Product: Frying Pan
Elvis Pancake Fryingpan   (+22, -2)  [vote for, against]
Or Jesus Christ...

... or whichever iconic facial representation you want to have burned into your pancake, in order to ebay the result.
-- Ian Tindale, Feb 08 2005

Inspired this Gridgriddle
Capable of customized images [half, Feb 09 2005]

Jesus Pan http://www.jesuspan.com/
[jutta, Sep 06 2006]

probably available here http://www.landoverbaptist.org/
The only Church that I visit regularly [xenzag, Sep 07 2006]

"I'm just a hunk a hunk a burnin' dough..."
-- robinism, Feb 08 2005


would it make tossin' difficult?
-- po, Feb 08 2005


"Im sorry sir, no photographers, the family is very distraught after their loss"

"No, no, you don't understand, i have to cast his death mask for the pancake frying pan"

"Oh, sorry, I didn't realise. Hey I just loved that one you did of Curt Cobain - delicious when the syrup settles into the gunshot wound"
-- benfrost, Feb 08 2005


Tonight's pancakes will be lacking something when I serve them up without my face etched into each and every one.
-- wagster, Feb 08 2005


your face,wag?

just bury your face in the batter as it cooks.
-- po, Feb 08 2005


Aaaaaaaaaargh! MY FACE!

Thanks [po].
-- wagster, Feb 08 2005


[+] pantastic. You could use a combo of cookie-cutter + bottom faceplate. Then it could be thin metal, cheap, and you could have several on hand for making a whole family of celebrity custom pancakes. (You only need to implant one side, so flip it onto the faceplate mid-way.)

.... not that it would make it a batter idea, but I try.
-- sophocles, Feb 08 2005


Even easier: Cut out a thin plastic template with the appropriate features. Lay this over a teflon skillet. Spray oil. Remove template. Spray on layer of thinned pancake mix using a spray bottle, then pour on mix. Make sure mix doesn't have oil as an ingredient. The increased heat transfer through the oil should make the template areas a bit darker.

Ok, not easier. But something you can make with household items.

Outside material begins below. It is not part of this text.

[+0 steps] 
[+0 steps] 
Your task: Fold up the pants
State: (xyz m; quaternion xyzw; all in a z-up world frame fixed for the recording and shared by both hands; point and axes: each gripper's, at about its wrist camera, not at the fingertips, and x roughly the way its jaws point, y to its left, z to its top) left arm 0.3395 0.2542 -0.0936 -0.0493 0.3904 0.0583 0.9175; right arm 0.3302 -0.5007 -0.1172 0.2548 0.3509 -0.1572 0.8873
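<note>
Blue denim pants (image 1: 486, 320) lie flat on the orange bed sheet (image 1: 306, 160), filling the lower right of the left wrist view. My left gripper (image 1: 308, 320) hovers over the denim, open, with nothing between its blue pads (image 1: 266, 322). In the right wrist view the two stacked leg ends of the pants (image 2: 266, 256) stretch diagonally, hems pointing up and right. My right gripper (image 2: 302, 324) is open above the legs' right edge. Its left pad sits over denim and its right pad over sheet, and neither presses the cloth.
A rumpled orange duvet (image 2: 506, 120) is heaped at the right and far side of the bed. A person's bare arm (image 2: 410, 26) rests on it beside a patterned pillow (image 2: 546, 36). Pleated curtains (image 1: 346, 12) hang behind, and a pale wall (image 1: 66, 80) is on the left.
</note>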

(half-powered light turns on over head) Using the template technique, it should be easy to look like you're performing miracles. Prepare a piece of bread with templated oil, proclaim your magical powers, then toast.
-- Worldgineer, Feb 08 2005


(pedals generator frantically, still can't power a light worthy of a Worldgineer idea)
-- half, Feb 08 2005


Takes large bucket of premixed croissant dough, from behind [half]'s pedal generator. [half] doesn't realise he's been mixing dough for me for the last three months.
-- UnaBubba, Feb 08 2005


Elvis Pancake Coptic Frying Pan sounds like a band from the 60s.
-- JesusHChrist, Feb 08 2005


this is baked for waffles anyway. my mother sent me a tweetybird/sylvester wafflemaker. i get to choose which one i feel the most like eating, by which side of the cookplate is facing up.
-- elfling, Feb 09 2005


now the image of you eating sylvester eating tweetie pie is quite amusing
-- po, Feb 09 2005


pretty sweet, ain't it.
-- elfling, Feb 09 2005


[World] - why couldn't you have posted that before I started my pancake marathon last night?

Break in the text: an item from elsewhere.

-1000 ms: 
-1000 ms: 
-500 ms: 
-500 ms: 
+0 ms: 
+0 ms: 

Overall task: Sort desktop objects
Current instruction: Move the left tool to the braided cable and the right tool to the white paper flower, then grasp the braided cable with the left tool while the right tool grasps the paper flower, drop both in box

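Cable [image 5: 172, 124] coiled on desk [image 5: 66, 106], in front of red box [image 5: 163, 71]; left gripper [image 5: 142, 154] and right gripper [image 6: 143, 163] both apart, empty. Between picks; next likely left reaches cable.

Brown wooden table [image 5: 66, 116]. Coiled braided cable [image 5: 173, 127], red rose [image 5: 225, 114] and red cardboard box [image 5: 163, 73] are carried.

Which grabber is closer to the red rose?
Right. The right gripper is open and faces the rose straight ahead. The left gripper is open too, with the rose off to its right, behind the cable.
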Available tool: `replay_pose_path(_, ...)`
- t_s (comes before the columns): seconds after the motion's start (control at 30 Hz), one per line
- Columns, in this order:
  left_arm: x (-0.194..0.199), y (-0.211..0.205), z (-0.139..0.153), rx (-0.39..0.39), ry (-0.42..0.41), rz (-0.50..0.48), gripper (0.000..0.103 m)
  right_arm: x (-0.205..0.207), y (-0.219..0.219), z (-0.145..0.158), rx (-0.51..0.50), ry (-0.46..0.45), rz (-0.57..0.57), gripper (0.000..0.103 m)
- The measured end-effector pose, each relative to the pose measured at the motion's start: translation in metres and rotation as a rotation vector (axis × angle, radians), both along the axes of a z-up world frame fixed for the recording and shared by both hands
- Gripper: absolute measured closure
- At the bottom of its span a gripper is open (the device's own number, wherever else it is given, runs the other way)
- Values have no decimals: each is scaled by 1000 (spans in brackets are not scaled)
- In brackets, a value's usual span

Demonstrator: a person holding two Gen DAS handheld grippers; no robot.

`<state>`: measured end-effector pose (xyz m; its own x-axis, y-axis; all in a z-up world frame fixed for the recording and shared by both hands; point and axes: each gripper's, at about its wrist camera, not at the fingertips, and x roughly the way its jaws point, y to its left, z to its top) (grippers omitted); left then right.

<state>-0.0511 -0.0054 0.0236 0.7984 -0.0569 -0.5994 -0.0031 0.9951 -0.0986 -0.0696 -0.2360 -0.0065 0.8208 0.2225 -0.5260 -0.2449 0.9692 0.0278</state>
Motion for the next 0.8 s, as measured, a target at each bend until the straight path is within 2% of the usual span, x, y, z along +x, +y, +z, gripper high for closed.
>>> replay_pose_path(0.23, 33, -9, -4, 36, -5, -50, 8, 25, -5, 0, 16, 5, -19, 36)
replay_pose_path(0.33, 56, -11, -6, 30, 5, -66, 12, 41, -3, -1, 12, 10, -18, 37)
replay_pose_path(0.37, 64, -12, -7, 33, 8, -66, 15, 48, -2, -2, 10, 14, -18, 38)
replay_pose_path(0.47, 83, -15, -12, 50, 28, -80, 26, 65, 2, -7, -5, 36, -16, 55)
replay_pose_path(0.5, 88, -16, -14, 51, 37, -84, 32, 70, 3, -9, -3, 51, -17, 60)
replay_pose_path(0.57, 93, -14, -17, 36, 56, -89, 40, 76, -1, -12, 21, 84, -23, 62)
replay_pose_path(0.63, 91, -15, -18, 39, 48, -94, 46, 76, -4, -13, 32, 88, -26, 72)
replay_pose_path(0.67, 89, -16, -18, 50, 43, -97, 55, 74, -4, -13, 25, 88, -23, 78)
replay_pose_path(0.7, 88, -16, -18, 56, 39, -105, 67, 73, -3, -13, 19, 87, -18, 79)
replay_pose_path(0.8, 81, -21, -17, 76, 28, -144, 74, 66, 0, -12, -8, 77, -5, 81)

I'm off to cut the Blessed Virgin's face out of a sheet of plastic and make my fortune on eBay.
-- wagster, Feb 09 2005


+I want more! Text, hearts, mandalas, brand names, the name of the diner serving me my breakfast. I think this is more practical with waffles because of the difficulty of flipping pancakes on an irregular surface.
-- Wisconsin, Feb 09 2005


Maybe you could even make shapes with a function. Like pockets to hold syrup. Perhaps design these pockets so that every surface has a constant thickness so that there aren't any doughy areas.
-- Worldgineer, Feb 09 2005


Oh ... my god.
-- reensure, Feb 09 2005


... why hast thou forsaken me?
-- UnaBubba, Feb 09 2005


Thou hast made a graven likeness of the Lord, on a wafflemaker?